The Liverpool and Manchester railway paid its shareholders 9.5% dividends over 15 years, and that financial success led to a gigantic investment boom the likes of which we have never seen. The Bank of England cut rates to 2.5% in 1844, so railways looked attractive, especially as you could buy railway stocks with an initial 10% deposit, although you did have to pay up as construction proceeded. In 1846 alone, 263 acts of parliament were passed to set up new railway companies, authorising the building of 15,000km of railway lines, around the same amount of railway lines as the UK now has.

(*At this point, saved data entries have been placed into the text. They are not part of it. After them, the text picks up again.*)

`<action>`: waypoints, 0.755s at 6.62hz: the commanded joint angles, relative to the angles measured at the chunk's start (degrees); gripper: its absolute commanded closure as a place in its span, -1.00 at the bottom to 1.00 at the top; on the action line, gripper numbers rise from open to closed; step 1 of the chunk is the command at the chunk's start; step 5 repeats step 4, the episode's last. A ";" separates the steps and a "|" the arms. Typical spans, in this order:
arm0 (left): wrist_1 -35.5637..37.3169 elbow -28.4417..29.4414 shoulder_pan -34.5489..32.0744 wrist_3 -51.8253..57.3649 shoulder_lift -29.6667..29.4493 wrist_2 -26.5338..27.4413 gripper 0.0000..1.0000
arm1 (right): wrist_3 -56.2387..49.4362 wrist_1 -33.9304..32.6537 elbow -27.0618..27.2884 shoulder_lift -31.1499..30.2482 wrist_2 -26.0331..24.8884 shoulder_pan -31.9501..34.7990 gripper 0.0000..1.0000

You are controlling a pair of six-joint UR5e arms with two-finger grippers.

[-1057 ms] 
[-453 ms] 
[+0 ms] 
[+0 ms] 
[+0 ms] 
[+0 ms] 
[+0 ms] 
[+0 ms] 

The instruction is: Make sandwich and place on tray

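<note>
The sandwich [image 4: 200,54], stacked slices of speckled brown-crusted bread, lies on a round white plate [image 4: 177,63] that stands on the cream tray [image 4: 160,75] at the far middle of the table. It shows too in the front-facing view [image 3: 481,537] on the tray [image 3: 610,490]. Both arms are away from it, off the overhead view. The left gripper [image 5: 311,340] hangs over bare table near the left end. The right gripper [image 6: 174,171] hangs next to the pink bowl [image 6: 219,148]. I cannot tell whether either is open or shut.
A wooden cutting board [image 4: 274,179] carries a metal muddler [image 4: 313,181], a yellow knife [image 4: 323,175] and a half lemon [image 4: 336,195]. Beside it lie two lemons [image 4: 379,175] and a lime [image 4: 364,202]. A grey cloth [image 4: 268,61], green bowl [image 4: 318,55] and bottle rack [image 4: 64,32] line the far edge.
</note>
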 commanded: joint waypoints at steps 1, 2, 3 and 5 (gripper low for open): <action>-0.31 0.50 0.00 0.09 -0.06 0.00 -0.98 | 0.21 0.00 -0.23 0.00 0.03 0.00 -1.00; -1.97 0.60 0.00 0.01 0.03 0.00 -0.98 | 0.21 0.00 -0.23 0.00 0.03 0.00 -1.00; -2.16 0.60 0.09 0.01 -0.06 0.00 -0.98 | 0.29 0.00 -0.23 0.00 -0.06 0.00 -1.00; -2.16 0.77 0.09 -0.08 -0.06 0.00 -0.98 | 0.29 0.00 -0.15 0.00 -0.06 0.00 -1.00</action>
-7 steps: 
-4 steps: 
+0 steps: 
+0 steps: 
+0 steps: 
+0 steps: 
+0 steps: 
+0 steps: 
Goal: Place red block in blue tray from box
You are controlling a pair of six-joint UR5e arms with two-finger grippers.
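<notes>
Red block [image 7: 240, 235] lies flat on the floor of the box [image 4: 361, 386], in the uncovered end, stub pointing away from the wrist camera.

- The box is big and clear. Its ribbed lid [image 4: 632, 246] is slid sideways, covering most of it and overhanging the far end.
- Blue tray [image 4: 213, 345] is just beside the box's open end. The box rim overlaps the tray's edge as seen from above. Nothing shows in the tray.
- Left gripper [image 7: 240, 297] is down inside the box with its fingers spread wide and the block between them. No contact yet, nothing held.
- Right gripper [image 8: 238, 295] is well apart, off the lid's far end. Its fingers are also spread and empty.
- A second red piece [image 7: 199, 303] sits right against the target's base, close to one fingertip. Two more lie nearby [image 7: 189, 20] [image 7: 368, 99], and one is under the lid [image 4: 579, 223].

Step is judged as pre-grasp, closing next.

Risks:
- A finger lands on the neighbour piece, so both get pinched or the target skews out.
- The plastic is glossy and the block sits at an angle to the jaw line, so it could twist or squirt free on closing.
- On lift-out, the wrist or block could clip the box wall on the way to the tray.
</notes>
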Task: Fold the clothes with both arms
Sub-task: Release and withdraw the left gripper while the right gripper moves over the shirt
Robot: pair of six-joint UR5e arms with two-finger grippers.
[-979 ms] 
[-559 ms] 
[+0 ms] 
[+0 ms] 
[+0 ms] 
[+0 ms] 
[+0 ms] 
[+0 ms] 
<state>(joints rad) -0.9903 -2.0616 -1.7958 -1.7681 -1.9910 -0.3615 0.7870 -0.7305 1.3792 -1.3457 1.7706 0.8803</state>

There were railway haters too of course.
We denounce the mania as destructive of the country in a thousand particulars – the whole face of the Kingdom is to be tattooed with these odious deformities – huge mounds are to intersect our beautiful valleys; the noise and stench of locomotive steam-engines are to disturb the quietude of the peasant, the farmer and the gentleman....Railroads will in their efforts to gain ground do incalculable mischief. If they succeed they will give an unnatural impetus to society, destroy all the relations which exist between man and man, overthrow all mercantile regulations, overturn the metropolitan markets, drain the provinces of all their resources, and create, at the peril of life, all sorts of confusion and distress. If they fail nothing will be left but the hideous memorials of public folly.
Despite the haters, a lot of railway got built. Some of it was profitable, particularly the larger lines between main cities, although there was competition in many cases as any plan was approved. Smaller lines were much less profitable, and this continued for decades. At one point my tiny village had a railway line, with a stop down the road at Cake Street as well. It was never profitable. A lot of people lost a lot of money as the share price boom collapsed.
The UK was not the only place affected. I remember as a child wondering why there was a building in Trafalgar Square in London saying "Canadian Pacific"; it was the London headquarters of the Canadian Pacific Railway company as well as their shipping and hotel companies, which were funded out of London, as well as with huge subsidies by the Canadian government.
The US of course had a giant railway boom. Land was given to the railways but the had to build across huge distances. Vanderbilt and others made a lot of money buying up railways that were bankrupt. The UK government subsidised the huge Indian railways system through taxation, which made it profitable for investors.
Compared to other investment booms, it is hard to really comprehend the scale of railway investment. At its peak, 7-8% of UK GDP was being invested in railways, per annum, around half of total investment. Other huge investment waves like electrification, highways and fibre optics only reached around 2% of GDP, although of course the economy was much larger by the time this was happening. AI is still small in terms of these investments, probably under 1% of US GDP still.
In the UK, apart from the 1960s Beeching cuts removing a lot of duplicated or uneconomic railway lines, the infrastructure is still there. Even in the US after the highway system was built, core freight railways remain important. Most of the big over-investment booms left workable assets, like the dark fibre of the dotcom boom that is still usable. We still have electricity infrastructure, often tied to early voltage decisions that are hard to change, even though all the infrastructure has been replaced. In contrast while a bunch of the AI boom is investment in power and data centres, much of it is in software and GPU servers that likely has a much shorter life, and based on our previous experience with computers is likely to become commoditized and cheap eventually.